I agree with you that tennis players are pretty much who they are—that is, when we’re talking about the pros. All of them have climbed right to the top of the mountain. Each has darn good possession of his or her personal range of weapons. Each also brings a certain mentality to competition. Exhibit A came yesterday: the odd mix of emotions guaranteed to surface when such volatile competitors as Fognini and Paire take the court. These two are vivid testimony to tennis’ lure as a sport for individuals. Oy.

So it’s not easy to tell after these early days of competition if a particular player is doing something different. I think at the pro level, changes are usually incremental and also only most apparent over the long haul. Sometimes this can happen over the two weeks of a major, as we saw four years ago in Australia, when Roger Federer trotted out his improved backhand—and deployed it in new ways. But mostly, these changes become more clear over the long haul (such as Rafael Nadal’s increased penchant for volleying).

How fitting, Steve, that with all eyes on Australia, that you mentioned Wawrinka and his late-career ascent. I vividly recall being in Melbourne in 2013, when he lost a heartbreaker of a round-of-16 match to Novak Djokovic, 12-10 in the fifth. A year later they met in the quarters, but this time Wawrinka won it, 9-7 in the fifth—and then went on to win the tournament, beating Nadal in the finals.

I suppose logic would say that Wawrinka was playing better in 2014.  But discerning how or why is complicated. Improved fitness? Enhanced technique? Better tactics? A bit better execution at the right times? And what do terms like “confidence” and “belief” really mean, when two players each have such tremendous skills?  

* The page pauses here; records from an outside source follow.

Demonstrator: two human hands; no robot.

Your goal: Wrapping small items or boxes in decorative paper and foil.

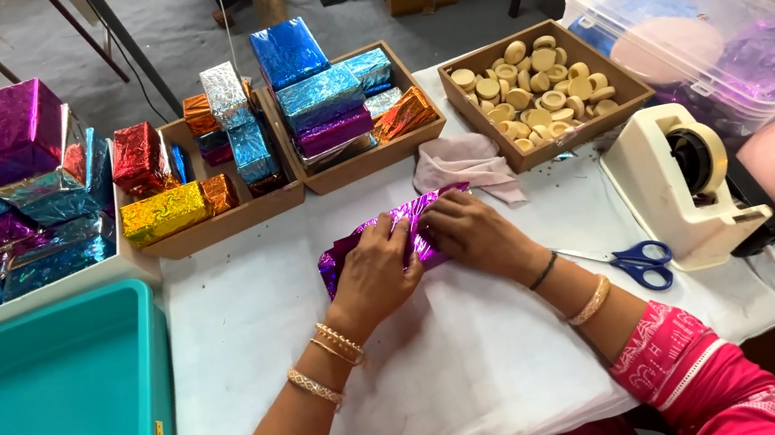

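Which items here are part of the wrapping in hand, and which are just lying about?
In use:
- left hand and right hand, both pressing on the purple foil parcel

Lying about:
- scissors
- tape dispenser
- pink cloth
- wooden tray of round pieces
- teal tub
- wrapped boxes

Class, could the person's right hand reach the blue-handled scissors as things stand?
Probably yes: the blue-handled scissors lie on bare white cloth beside the right forearm, nothing between them, though the right hand is pressing the purple foil parcel.
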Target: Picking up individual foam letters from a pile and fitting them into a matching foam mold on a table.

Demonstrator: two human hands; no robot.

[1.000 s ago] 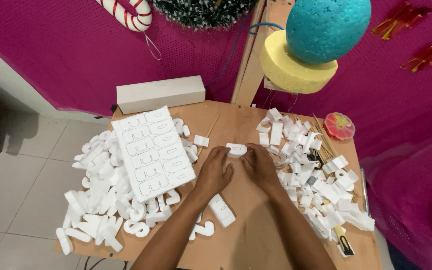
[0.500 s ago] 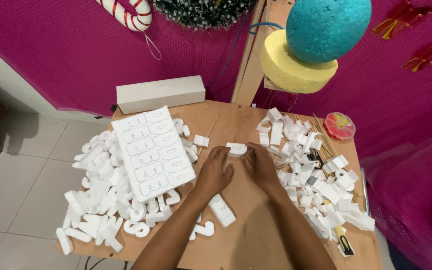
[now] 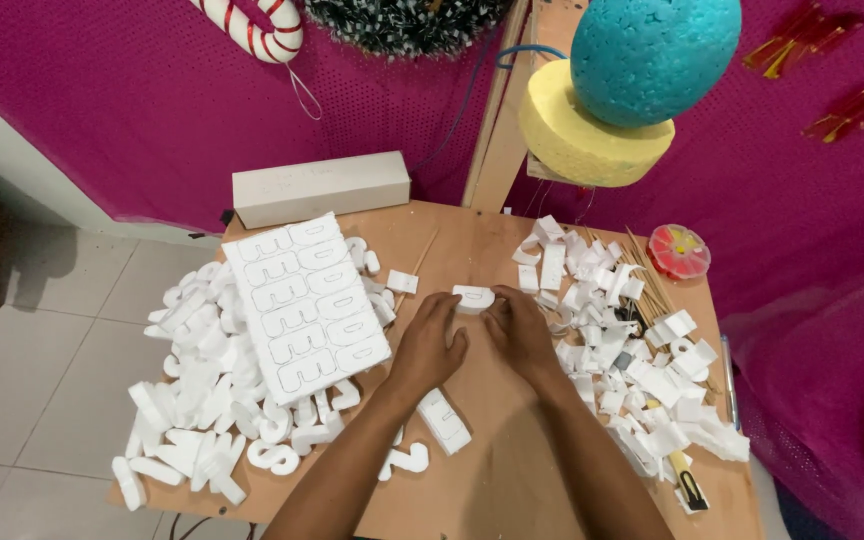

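Left hand (image 3: 430, 345) and right hand (image 3: 524, 335) together pinched a small white foam piece (image 3: 473, 298) mid-bench (image 3: 472, 240), bare wood ahead, foam letter sheet (image 3: 304, 305) left, foam scraps (image 3: 622, 345) heaped toward the right edge.

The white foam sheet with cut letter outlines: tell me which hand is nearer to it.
Left. The left hand lies just right of the foam sheet, near its edge; the right hand is farther right, beyond the left.

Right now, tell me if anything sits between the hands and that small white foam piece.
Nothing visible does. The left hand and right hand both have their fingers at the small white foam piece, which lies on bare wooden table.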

That said, the lengthy exiles from competition over the last year have given many players an opportunity to enhance their games. While I suspect the vast majority mostly devoted themselves heavily to fitness, I’m in step with you in wanting to see which have looked to refine techniques and tactics. Who has improved their second serve? Who is looking to come net more with a refined volley technique? Might some have studied videotapes of their matches and those of their rivals to see how they might gain an edge with court positioning, variations in speed and spin, or any other strategic shifts?

A common phrase I hear from players, parents and coaches: “today’s game.” But why play the game of today? Better instead: build the game of tomorrow, so you can beat the game of today. I’m crossing my fingers that we might see some signs of that in Melbourne this month. But how and when they’ll surface is a mystery.